WHAT YOU HAVE TO DO =
What lines of the material below hold the string "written"? Copy them out.

GIVEN DATA =
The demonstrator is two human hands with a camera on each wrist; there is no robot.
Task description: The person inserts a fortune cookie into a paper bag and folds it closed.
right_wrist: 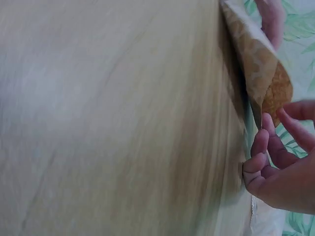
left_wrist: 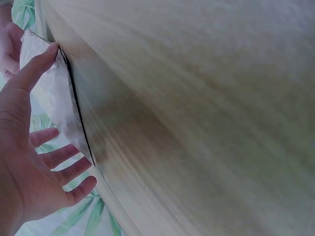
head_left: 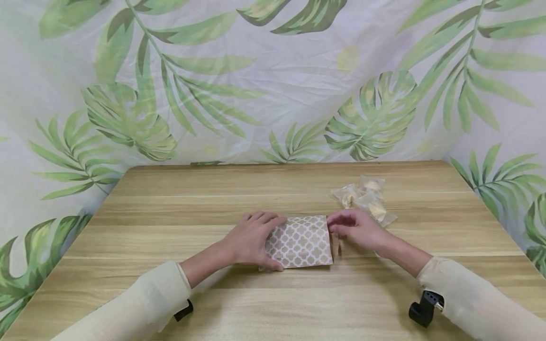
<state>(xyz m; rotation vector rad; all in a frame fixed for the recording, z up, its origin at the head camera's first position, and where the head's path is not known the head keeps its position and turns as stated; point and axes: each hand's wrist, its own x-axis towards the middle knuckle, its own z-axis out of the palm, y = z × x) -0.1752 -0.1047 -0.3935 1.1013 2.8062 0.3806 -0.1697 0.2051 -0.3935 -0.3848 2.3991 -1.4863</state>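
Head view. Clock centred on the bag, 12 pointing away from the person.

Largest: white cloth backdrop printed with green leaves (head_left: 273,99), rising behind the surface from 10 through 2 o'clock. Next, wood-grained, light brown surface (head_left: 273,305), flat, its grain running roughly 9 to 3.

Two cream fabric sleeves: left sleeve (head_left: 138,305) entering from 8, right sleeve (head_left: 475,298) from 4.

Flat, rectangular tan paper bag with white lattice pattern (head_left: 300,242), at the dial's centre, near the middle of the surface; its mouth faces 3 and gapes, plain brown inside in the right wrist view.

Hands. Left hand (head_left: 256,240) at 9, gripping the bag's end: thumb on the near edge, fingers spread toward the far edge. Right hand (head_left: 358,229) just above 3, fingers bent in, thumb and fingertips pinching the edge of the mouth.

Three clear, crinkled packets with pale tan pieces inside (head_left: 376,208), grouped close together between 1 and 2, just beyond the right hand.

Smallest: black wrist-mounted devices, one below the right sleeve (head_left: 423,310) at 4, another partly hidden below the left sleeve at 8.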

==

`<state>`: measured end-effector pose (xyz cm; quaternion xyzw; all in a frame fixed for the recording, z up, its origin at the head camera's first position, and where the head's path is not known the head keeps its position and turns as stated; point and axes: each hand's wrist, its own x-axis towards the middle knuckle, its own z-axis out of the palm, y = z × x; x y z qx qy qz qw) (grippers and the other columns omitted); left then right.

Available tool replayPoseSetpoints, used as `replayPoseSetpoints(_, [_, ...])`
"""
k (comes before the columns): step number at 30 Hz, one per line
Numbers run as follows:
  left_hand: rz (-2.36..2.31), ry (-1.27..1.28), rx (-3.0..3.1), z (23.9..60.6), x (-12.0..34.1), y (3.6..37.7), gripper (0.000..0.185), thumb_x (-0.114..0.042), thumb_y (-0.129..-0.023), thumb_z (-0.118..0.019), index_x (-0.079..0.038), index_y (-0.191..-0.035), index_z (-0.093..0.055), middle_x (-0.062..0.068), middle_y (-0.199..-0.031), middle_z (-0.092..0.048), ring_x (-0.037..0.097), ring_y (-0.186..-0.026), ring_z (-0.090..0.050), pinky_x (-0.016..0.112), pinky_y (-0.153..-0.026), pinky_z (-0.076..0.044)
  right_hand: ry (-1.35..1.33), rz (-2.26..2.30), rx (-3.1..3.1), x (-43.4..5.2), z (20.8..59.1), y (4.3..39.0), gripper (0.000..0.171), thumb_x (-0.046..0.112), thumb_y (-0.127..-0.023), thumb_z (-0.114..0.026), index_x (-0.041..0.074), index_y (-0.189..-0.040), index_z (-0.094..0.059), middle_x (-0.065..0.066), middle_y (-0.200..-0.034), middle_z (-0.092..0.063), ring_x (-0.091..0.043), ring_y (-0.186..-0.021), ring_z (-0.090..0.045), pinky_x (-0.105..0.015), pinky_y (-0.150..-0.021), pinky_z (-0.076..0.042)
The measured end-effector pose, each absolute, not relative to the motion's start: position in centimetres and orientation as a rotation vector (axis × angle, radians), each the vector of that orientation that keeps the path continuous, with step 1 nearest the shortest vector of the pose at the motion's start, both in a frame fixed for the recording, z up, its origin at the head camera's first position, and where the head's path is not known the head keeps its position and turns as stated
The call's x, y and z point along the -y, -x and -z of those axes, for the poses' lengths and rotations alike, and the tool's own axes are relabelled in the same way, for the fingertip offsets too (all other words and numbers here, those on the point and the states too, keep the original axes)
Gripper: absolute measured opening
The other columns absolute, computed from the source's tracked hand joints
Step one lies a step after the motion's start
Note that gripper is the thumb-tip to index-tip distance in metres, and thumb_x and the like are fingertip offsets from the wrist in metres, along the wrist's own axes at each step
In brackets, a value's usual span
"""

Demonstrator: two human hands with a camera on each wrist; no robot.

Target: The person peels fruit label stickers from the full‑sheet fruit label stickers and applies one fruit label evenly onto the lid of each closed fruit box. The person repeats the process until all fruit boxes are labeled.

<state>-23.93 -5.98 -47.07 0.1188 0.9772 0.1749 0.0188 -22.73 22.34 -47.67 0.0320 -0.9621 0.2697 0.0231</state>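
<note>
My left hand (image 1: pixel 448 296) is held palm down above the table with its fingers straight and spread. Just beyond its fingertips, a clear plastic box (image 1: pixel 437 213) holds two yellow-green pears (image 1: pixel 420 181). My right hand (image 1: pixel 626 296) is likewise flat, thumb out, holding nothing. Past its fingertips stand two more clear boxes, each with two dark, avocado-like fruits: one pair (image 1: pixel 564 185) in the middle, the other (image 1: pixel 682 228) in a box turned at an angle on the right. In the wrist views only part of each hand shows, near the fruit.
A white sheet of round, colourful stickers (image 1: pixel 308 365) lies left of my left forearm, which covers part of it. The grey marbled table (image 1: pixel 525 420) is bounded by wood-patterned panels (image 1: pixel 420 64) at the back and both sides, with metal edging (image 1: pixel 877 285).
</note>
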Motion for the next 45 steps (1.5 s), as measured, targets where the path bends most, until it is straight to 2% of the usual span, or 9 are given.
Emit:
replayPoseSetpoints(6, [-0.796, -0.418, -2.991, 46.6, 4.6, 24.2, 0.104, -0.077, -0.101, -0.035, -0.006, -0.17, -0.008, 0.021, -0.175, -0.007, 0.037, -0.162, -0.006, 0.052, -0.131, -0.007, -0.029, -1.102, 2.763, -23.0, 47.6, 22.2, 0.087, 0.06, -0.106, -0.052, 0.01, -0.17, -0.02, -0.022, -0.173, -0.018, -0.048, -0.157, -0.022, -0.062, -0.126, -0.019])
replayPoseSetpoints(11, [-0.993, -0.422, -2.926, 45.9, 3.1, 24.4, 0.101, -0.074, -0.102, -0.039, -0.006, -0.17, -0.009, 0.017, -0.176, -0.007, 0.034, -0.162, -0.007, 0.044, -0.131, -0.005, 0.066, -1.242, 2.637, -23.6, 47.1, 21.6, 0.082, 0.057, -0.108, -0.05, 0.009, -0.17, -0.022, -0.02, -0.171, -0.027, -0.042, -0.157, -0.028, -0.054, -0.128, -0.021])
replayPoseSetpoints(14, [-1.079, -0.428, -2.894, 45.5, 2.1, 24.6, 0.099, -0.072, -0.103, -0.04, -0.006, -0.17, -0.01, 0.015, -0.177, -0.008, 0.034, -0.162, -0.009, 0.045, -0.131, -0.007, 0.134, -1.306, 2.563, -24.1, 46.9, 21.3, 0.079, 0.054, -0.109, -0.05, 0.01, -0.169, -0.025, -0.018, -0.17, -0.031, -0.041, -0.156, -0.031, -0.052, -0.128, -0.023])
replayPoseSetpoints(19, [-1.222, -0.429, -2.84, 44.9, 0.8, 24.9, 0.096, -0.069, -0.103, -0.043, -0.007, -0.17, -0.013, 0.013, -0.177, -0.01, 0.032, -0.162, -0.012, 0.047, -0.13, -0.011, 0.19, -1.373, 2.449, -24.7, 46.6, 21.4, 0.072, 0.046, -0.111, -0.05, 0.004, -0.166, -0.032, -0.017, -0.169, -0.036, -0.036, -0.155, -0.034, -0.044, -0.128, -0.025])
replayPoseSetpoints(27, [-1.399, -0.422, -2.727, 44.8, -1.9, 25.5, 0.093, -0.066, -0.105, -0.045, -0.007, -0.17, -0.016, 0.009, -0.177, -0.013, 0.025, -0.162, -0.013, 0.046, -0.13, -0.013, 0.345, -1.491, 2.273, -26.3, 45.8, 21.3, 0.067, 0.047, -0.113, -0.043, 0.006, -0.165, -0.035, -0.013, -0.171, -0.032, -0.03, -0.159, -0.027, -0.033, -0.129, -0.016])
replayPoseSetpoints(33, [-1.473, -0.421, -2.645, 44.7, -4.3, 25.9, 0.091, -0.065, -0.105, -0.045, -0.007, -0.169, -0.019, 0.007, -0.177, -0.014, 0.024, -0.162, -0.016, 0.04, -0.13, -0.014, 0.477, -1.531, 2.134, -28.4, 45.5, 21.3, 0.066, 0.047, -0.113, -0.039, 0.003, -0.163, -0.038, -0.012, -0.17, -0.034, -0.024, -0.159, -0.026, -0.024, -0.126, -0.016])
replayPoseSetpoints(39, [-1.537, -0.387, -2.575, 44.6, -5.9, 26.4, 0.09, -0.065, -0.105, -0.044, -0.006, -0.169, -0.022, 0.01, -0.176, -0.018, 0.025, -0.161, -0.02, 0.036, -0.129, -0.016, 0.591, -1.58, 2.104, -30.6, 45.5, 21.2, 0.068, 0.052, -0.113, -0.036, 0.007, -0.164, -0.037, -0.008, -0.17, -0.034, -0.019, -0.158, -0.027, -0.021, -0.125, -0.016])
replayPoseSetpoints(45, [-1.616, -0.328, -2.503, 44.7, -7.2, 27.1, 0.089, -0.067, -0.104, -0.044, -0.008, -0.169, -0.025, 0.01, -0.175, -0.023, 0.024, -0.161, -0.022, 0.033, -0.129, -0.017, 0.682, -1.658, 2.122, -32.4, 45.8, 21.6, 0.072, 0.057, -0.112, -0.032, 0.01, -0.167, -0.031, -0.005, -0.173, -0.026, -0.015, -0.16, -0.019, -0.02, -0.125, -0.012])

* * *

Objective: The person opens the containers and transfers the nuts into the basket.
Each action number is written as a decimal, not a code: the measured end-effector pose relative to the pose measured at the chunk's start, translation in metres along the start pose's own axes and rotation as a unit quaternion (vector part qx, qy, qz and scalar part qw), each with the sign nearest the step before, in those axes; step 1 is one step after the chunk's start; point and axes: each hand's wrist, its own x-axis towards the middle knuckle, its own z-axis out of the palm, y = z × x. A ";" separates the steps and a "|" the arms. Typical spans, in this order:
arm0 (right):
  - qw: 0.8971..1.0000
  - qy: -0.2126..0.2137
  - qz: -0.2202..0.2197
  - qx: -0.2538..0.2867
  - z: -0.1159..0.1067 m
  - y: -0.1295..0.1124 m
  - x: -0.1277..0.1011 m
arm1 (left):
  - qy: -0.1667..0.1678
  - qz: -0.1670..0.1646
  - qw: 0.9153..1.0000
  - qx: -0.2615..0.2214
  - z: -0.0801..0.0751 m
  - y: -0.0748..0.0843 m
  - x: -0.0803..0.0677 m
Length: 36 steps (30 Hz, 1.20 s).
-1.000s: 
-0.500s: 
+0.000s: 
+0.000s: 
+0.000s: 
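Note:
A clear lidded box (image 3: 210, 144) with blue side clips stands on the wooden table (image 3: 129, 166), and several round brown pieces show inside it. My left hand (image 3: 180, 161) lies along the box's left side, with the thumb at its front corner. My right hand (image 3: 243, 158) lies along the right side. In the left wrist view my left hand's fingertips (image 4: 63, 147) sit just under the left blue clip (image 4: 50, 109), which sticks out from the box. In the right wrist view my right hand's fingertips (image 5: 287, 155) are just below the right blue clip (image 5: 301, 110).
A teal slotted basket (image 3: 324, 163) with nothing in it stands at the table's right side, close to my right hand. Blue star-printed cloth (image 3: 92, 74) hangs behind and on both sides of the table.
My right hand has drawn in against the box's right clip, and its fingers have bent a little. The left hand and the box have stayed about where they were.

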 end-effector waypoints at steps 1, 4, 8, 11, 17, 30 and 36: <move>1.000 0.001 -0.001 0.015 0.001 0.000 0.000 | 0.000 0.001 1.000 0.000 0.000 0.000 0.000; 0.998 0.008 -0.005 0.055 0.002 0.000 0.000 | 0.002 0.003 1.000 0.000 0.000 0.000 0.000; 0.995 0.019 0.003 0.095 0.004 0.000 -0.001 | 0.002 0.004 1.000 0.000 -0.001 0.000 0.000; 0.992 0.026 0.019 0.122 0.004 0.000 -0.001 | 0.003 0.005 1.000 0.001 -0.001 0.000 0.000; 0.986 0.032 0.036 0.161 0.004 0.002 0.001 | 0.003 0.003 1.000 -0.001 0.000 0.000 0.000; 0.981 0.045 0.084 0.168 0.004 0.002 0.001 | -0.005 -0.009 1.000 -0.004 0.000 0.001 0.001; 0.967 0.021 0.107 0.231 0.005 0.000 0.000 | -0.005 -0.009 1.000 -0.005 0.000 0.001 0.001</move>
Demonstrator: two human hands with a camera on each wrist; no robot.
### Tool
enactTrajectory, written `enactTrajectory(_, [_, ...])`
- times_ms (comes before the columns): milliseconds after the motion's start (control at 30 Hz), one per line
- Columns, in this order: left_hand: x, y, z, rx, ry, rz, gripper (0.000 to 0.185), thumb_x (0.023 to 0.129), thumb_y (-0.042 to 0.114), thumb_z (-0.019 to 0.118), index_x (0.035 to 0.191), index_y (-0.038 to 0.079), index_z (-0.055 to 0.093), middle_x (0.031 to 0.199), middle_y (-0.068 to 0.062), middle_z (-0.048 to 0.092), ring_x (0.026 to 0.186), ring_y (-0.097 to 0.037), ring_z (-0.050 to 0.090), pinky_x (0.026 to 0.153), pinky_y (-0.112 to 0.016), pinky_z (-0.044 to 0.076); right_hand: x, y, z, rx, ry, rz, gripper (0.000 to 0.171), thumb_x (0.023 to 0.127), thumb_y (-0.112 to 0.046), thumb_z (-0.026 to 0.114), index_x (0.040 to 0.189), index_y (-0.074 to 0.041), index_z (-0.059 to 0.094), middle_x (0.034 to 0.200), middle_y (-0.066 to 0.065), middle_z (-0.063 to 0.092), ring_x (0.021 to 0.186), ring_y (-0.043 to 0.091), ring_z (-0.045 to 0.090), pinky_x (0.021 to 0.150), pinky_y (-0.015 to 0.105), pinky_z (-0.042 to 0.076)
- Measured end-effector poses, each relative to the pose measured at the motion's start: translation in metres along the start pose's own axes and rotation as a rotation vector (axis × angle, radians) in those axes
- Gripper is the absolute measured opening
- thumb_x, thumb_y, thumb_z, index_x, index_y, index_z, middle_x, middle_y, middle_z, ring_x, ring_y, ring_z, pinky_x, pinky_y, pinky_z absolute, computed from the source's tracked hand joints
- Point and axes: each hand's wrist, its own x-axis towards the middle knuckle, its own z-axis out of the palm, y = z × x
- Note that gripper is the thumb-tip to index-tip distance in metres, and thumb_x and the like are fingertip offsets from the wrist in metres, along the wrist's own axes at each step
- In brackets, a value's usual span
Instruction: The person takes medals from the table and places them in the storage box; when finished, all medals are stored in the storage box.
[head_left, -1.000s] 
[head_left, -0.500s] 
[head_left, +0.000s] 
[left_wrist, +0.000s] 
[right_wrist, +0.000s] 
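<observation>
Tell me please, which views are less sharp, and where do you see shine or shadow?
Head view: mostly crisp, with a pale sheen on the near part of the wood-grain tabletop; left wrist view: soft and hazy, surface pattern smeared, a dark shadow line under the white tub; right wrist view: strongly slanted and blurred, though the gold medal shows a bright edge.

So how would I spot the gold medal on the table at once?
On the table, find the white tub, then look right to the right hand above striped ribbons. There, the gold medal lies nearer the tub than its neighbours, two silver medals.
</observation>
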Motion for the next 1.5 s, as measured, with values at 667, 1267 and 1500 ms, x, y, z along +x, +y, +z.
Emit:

RESPONSE TO THE TASK =
Each action number is written as a decimal, not a code: the measured end-effector pose relative to the pose measured at the chunk's start, translation in metres along the start pose's own axes and rotation as a unit quaternion (vector part qx, qy, qz and scalar part qw), each with the sign nearest the step before, in those axes; step 1 is one step after the chunk's start; point and axes: each hand's wrist, its own x-axis towards the middle knuckle, its own z-axis out of the palm, y = z × x. A ";" separates the steps and a "|" the arms. Typical spans, in this order:
enactTrajectory, written `enactTrajectory(_, [_, ...])`

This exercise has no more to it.